What you have to do = Only lines containing the string "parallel" belong in the answer; copy all of them from the entries.

Records for the exercise =
[Start of Attachment]

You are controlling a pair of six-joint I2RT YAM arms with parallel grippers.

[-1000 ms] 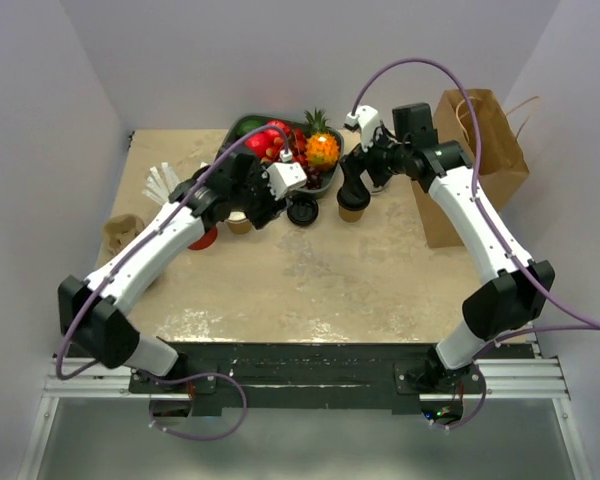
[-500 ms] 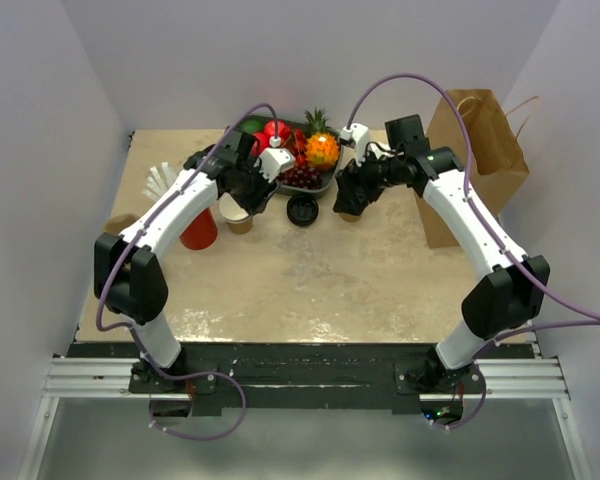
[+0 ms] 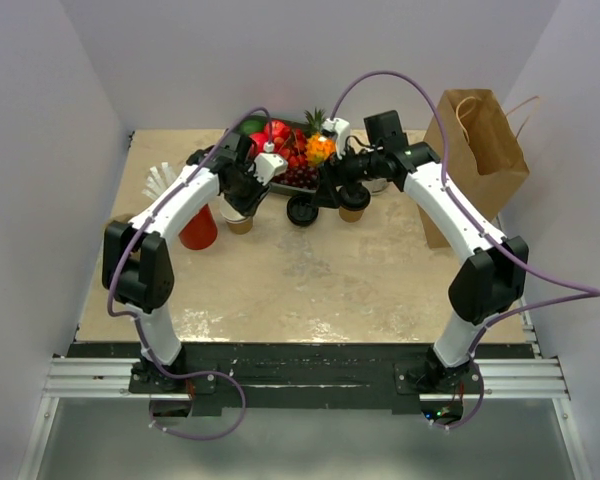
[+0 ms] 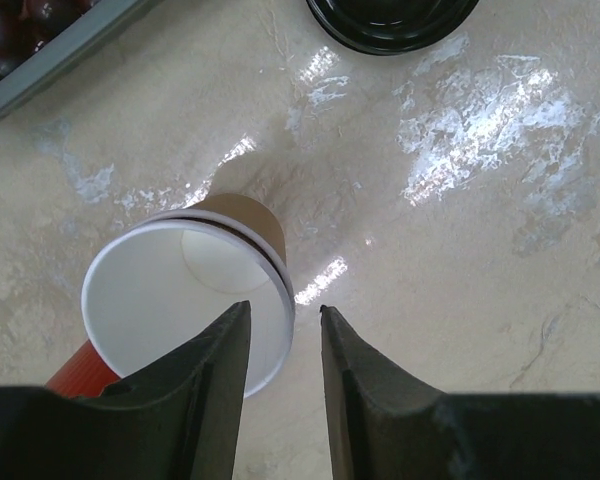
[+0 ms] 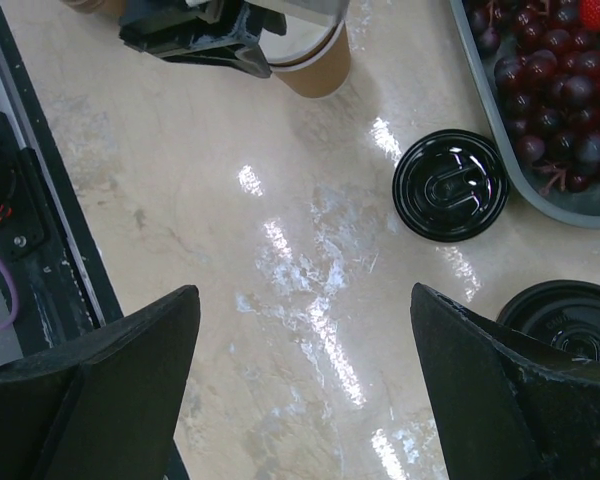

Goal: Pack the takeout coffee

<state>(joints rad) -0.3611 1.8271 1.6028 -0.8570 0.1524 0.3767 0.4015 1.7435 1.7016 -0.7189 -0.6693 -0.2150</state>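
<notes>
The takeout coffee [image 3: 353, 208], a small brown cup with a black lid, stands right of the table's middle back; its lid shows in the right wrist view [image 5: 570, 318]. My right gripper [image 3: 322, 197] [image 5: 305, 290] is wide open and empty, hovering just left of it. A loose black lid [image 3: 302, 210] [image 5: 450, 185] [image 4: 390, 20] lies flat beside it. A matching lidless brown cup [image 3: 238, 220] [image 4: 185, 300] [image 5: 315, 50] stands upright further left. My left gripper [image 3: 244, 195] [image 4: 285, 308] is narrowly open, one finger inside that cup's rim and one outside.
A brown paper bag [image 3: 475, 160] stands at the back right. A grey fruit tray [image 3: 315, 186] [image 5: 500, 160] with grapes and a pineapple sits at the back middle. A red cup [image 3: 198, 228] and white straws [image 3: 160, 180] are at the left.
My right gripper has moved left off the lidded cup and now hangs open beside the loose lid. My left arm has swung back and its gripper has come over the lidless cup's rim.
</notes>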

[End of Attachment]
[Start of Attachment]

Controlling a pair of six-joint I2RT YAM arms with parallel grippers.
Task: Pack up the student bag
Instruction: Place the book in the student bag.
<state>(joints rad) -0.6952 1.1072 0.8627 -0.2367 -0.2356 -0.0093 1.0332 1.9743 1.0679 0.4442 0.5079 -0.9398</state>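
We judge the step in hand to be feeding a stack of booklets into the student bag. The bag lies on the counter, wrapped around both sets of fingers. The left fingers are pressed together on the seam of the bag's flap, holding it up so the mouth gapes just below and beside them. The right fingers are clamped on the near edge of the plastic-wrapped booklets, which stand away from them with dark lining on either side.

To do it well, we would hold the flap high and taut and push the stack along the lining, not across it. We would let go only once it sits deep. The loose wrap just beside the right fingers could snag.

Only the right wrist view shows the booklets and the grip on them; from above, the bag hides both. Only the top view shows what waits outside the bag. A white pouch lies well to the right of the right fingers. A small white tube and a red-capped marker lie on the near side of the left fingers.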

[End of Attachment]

Finished exercise =
You are controlling a pair of six-joint I2RT YAM arms with parallel grippers.
Controlling a pair of six-joint I2RT YAM arms with parallel grippers.

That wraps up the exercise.